(UPDATE*) AP, LA Times (and Alb.Jrnl): Higher quake hazard at Los Alamos could mean lethal Plutonium release is plausible
Wednesday, October 28th, 2009
Big headaches at Los Alamos National Laboratory and DOE. According to stories on the AP wire and at the Los Angeles Times, an independent review of earthquake risks at the big, secretive New Mexico facility has found that buildings that house large quantities of plutonium could fail and produce a major, even deadly, release of the radioactive metal.
The LA Times‘s Ralph Vartabian, relying in part on an activist watchdog group and also on reports from federal safety officials, reports one scenario is that if a powerful quake were to hit during delicate plutonium processing – including operation of furnaces and production of molten metal – uncontrollable fires might break out. One likely source would be the large glove boxes and other equipment used in such procedures. So it says here. It appears that the story broke during an LA Times investigation of polluted water in or around Los Alamos. At any rate, the paper put up a gallery of photos on that to accompany Vartabian’s report.

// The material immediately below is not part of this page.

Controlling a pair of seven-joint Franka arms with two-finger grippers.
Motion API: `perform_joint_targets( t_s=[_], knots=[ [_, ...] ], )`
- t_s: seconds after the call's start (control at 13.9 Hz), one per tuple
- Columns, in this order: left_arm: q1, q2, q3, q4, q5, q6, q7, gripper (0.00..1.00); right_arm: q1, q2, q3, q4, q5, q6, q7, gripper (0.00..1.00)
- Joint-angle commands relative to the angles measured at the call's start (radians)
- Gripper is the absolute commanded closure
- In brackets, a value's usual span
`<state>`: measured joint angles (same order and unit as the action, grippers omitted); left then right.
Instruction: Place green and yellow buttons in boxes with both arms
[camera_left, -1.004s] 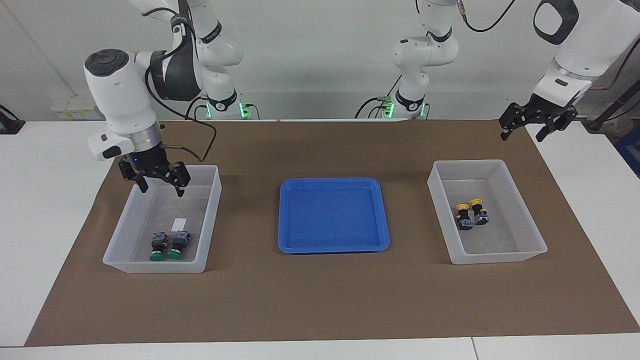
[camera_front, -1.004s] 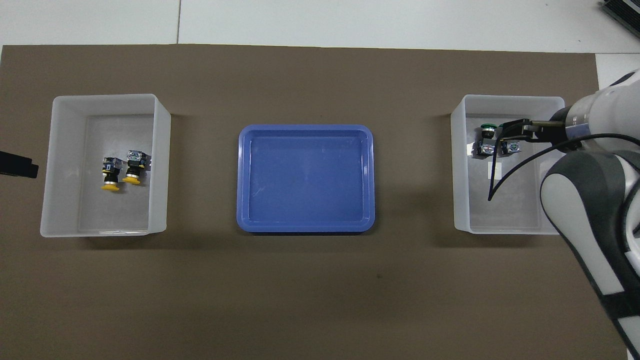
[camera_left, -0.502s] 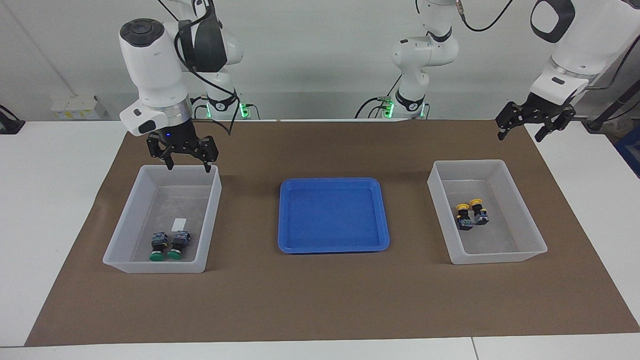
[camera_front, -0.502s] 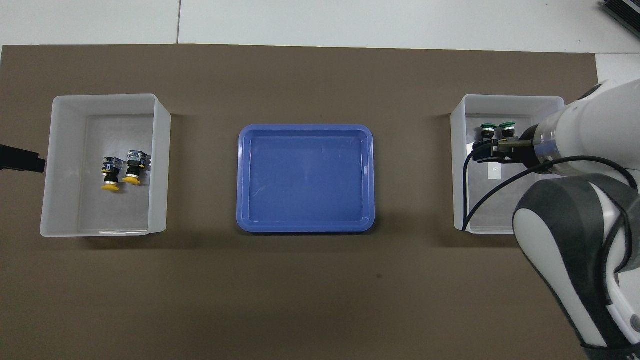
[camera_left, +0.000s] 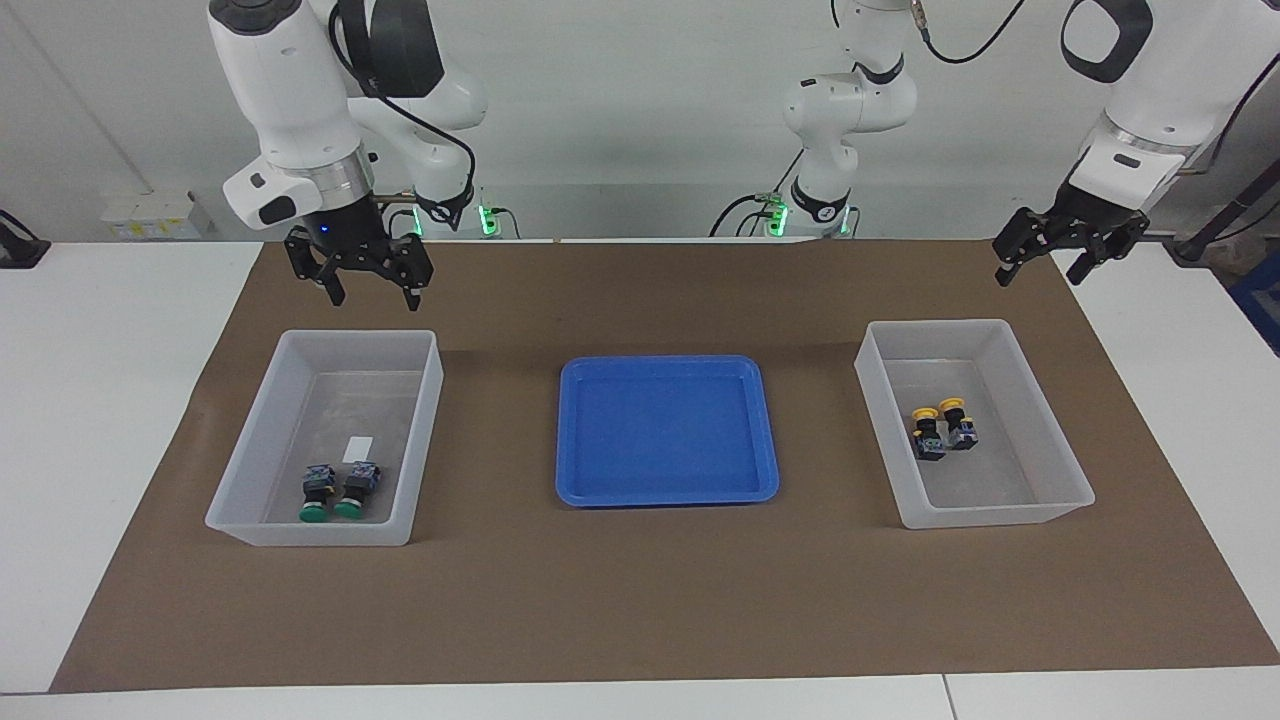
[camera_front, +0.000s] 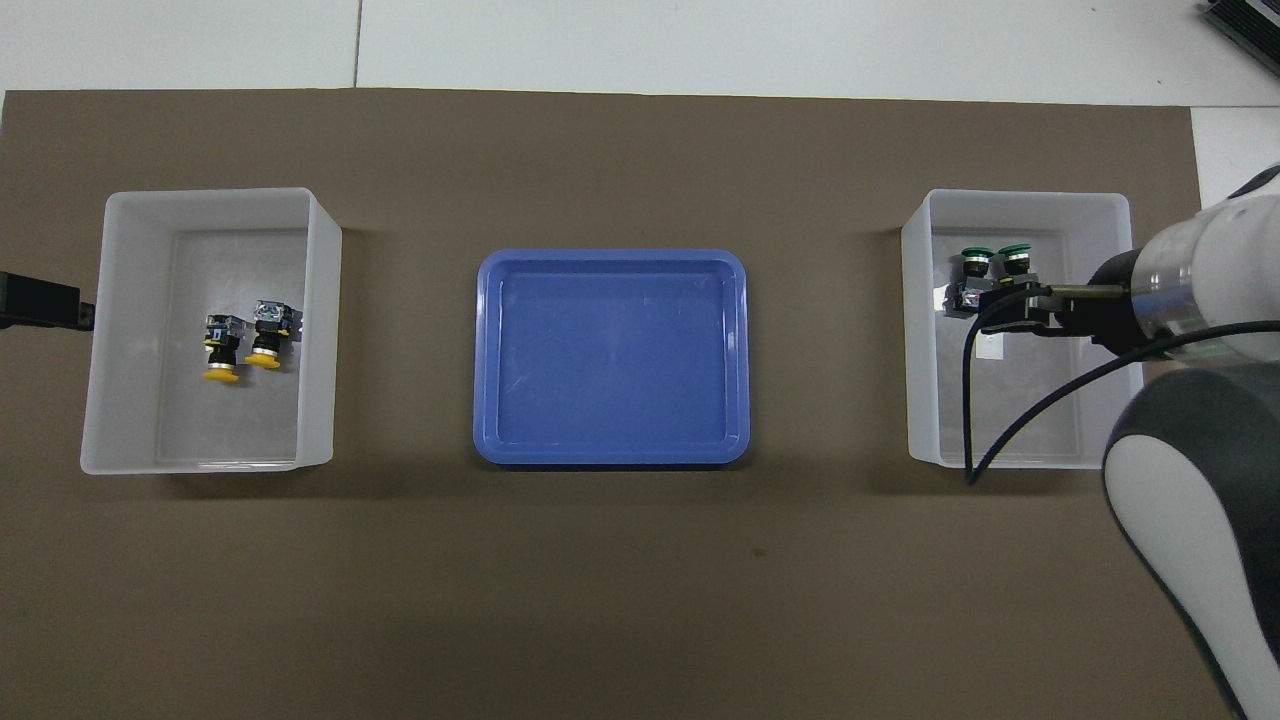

Conceivably, it says here, enough Plutonium and other radioactive substances could escape confinement and reach the laboratory complex’s security fence to produce exposures “thousands of times greater than a chest X-ray” possibly be fatal within weeks. Among close neighbors are residents of an Indian reservation and a trailer park. The assumption is that all the thousands of pounds of Pu on site go up in smoke, one gathers. That seems from here far-fetched but not so far as not to demand immediate, further analysis and action.
Tracker always thought Plutonium’s risk from its short-range alpha particles is the triggering of slow-developing cancer. Maybe not.
AP’s Tim Korte filed similarly, citing a four page letter from the Defense Nuclear Facilities Safety Board to Energy Secretary Steven Chu to do something quick.
*UPDATE: As he notes in the comment below the Albuquerque Journal‘s John Fleck had the story too. I should have thought to check that paper, as Fleck stays atop things well. Getting in to read it takes a few extra clicks. As often noted here, the AJ is among the few papers that attempts to sell its content on line – but a brief free pass is often available, as now. He describes TA-55, the key building, as “bunker like,” implying that a retrofit – especially of mountings of internal equipment – just might be feasible quickly. This is a well-informed story, and implies that storage of the plutonium somewhere else without fire hazards is a likely, immediate option.
If nothing else, the affairs looks like yet another opportunity for the Obama administration to demonstrate how transparent it will be when holding ticklish information amid intense public interest. And, another crying need for media to explain the situation as clearly as humanly possible.